* **GOAL OF THE EXERCISE**
Transcribe exactly, and only, the lines running from the one with "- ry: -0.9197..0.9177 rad" to the end of the entries below, both included, without any pictures.
-- TASK INPUTS follows --
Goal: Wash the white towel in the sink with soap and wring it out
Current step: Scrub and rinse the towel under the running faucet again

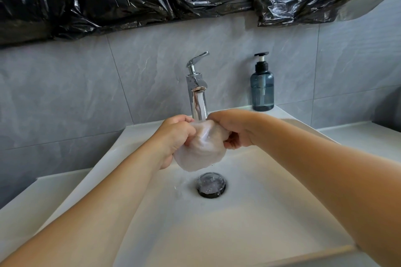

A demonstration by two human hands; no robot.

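White towel [200, 149] bunched between both hands' fingers [231, 143] — under faucet [197, 93].

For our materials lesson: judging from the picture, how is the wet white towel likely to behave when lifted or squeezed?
Probably floppy: the white towel sags in a loose pouch between the left hand and right hand. Likely heavy for its size, since water from the faucet runs onto it and drips below. Possibly slippery, as its surface looks glossy and wet.
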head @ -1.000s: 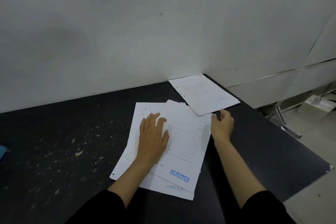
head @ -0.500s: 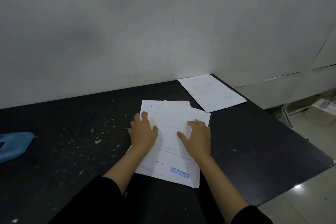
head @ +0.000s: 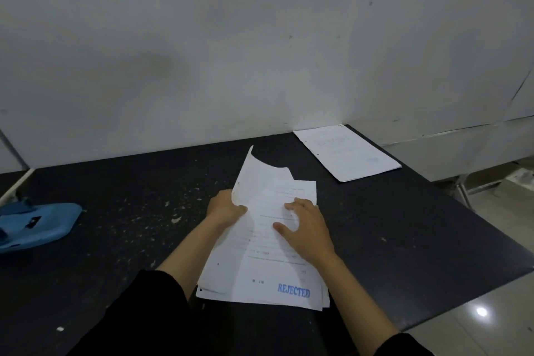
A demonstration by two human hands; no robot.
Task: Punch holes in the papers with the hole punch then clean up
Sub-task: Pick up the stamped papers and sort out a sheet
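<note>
A loose stack of white papers (head: 260,269), the top sheet stamped "REJECTED" in blue, lies in front of me on the black table (head: 404,240). My left hand (head: 224,208) grips the stack's left edge and lifts it, so the far corner curls up. My right hand (head: 306,228) lies flat on the top sheet with fingers spread. A blue hole punch (head: 37,225) sits at the table's far left, away from both hands. A second stack of punched papers (head: 346,153) lies at the back right corner.
Small white paper bits (head: 173,205) are scattered over the table left of the stack. A grey wall (head: 260,52) rises right behind the table. The table's right edge drops to a tiled floor (head: 476,326).
My right hand moved from the stack's right edge onto the top sheet. My left hand went from pressing flat to gripping and lifting the left edge. The view swung left, showing the hole punch.
</note>
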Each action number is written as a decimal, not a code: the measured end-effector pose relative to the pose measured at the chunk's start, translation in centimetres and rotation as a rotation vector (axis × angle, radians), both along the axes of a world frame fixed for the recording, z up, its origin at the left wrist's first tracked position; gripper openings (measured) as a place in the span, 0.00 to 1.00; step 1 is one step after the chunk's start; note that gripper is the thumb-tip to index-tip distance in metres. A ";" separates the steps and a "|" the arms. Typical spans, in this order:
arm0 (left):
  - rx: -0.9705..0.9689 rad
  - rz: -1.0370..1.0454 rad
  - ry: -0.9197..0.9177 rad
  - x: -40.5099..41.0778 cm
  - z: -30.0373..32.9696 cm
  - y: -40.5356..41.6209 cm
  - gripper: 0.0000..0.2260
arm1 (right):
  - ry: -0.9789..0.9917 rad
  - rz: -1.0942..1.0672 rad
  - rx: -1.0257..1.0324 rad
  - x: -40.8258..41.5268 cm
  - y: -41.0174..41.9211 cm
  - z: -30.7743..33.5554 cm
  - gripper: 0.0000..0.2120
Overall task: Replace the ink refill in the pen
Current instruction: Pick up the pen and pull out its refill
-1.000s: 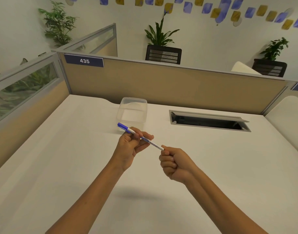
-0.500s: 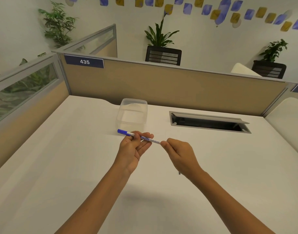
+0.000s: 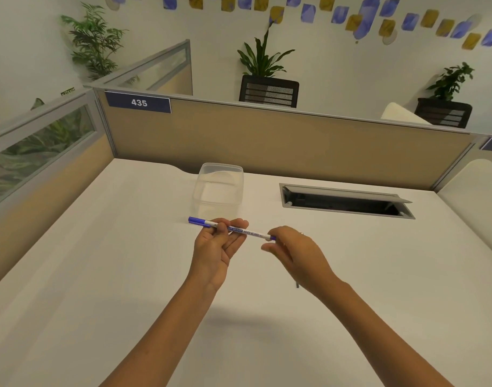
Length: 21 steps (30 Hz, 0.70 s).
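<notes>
A slim white whiteboard-marker style pen (image 3: 247, 231) with a blue cap at its left end is held level above the white desk. My left hand (image 3: 214, 247) pinches it near the capped end with thumb and fingertips. My right hand (image 3: 297, 252) meets the pen's right end, thumb and forefinger pinched on the small blue end piece (image 3: 272, 237), the other fingers loose. A thin dark stick (image 3: 297, 284) lies on the desk, mostly hidden under my right wrist; I cannot tell what it is.
A clear plastic container (image 3: 219, 188) stands on the desk just behind the pen. A recessed cable slot (image 3: 345, 201) with an open flap lies at the back right. Beige partition walls (image 3: 267, 141) close the desk at the back and left.
My right hand has gone from a closed fist around the pen's end to a fingertip pinch on it. The pen has levelled out, and both hands sit slightly farther from me.
</notes>
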State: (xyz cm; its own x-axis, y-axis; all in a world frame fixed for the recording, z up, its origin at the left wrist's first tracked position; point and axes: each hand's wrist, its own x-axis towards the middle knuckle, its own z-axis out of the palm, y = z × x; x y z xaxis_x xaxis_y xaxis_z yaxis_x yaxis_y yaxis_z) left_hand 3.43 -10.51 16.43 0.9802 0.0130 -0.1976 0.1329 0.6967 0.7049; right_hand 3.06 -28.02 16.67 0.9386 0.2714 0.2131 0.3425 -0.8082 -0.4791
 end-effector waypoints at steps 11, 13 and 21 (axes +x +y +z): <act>-0.040 0.004 -0.058 -0.5 0.5 -0.3 0.10 | 0.426 -0.156 0.699 -0.9 1.3 1.3 0.21; -0.028 0.004 -0.082 -0.5 0.6 -0.4 0.10 | 0.699 -0.223 1.017 -0.8 1.6 1.5 0.22; -0.021 0.021 -0.049 -0.4 0.2 0.0 0.08 | 0.472 -0.173 0.539 -0.6 1.2 1.7 0.21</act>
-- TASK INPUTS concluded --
* **EXERCISE SOLUTION**
  - ry: -0.9197..0.9177 rad
  - x: -40.5099..41.0778 cm
  - z: -30.0373..32.9696 cm
  - y: -40.5356..41.6209 cm
  - gripper: 0.0000..0.2260
arm1 (right):
  - ry: -0.9789..0.9917 rad
  - rz: -1.0942..1.0672 rad
  - rx: -1.0257..1.0324 rad
  - x: -40.8258..41.5268 cm
  - y: -41.0174..41.9211 cm
  - z: -30.7743..33.5554 cm
  - gripper: 0.0000..0.2120
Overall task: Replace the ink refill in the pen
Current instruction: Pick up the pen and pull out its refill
-1.000s: 
-0.500s: 
+0.000s: 
Length: 21 steps (30 Hz, 0.70 s).
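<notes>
A slim white whiteboard-marker style pen (image 3: 247, 231) with a blue cap at its left end is held level above the white desk. My left hand (image 3: 214, 247) pinches it near the capped end with thumb and fingertips. My right hand (image 3: 297, 252) meets the pen's right end, thumb and forefinger pinched on the small blue end piece (image 3: 272, 237), the other fingers loose. A thin dark stick (image 3: 297, 284) lies on the desk, mostly hidden under my right wrist; I cannot tell what it is.
A clear plastic container (image 3: 219, 188) stands on the desk just behind the pen. A recessed cable slot (image 3: 345, 201) with an open flap lies at the back right. Beige partition walls (image 3: 267, 141) close the desk at the back and left.
My right hand has gone from a closed fist around the pen's end to a fingertip pinch on it. The pen has levelled out, and both hands sit slightly farther from me.
</notes>
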State: (xyz cm; its own x-axis, y-axis; all in a world frame fixed for the recording, z up, its origin at the left wrist's first tracked position; point and axes: each hand's wrist, its own x-axis towards the middle knuckle, its own z-axis out of the palm, y = z × x; x y z xaxis_x xaxis_y xaxis_z yaxis_x yaxis_y yaxis_z) left_hand 3.43 -10.51 16.43 0.9802 0.0130 -0.1976 0.1329 0.6967 0.7049; right_hand 3.06 -28.02 16.67 0.9386 0.2714 0.2131 0.3425 -0.8082 -0.4791
 end-effector waypoints at steps 11, 13 and 21 (axes +x +y +z): <act>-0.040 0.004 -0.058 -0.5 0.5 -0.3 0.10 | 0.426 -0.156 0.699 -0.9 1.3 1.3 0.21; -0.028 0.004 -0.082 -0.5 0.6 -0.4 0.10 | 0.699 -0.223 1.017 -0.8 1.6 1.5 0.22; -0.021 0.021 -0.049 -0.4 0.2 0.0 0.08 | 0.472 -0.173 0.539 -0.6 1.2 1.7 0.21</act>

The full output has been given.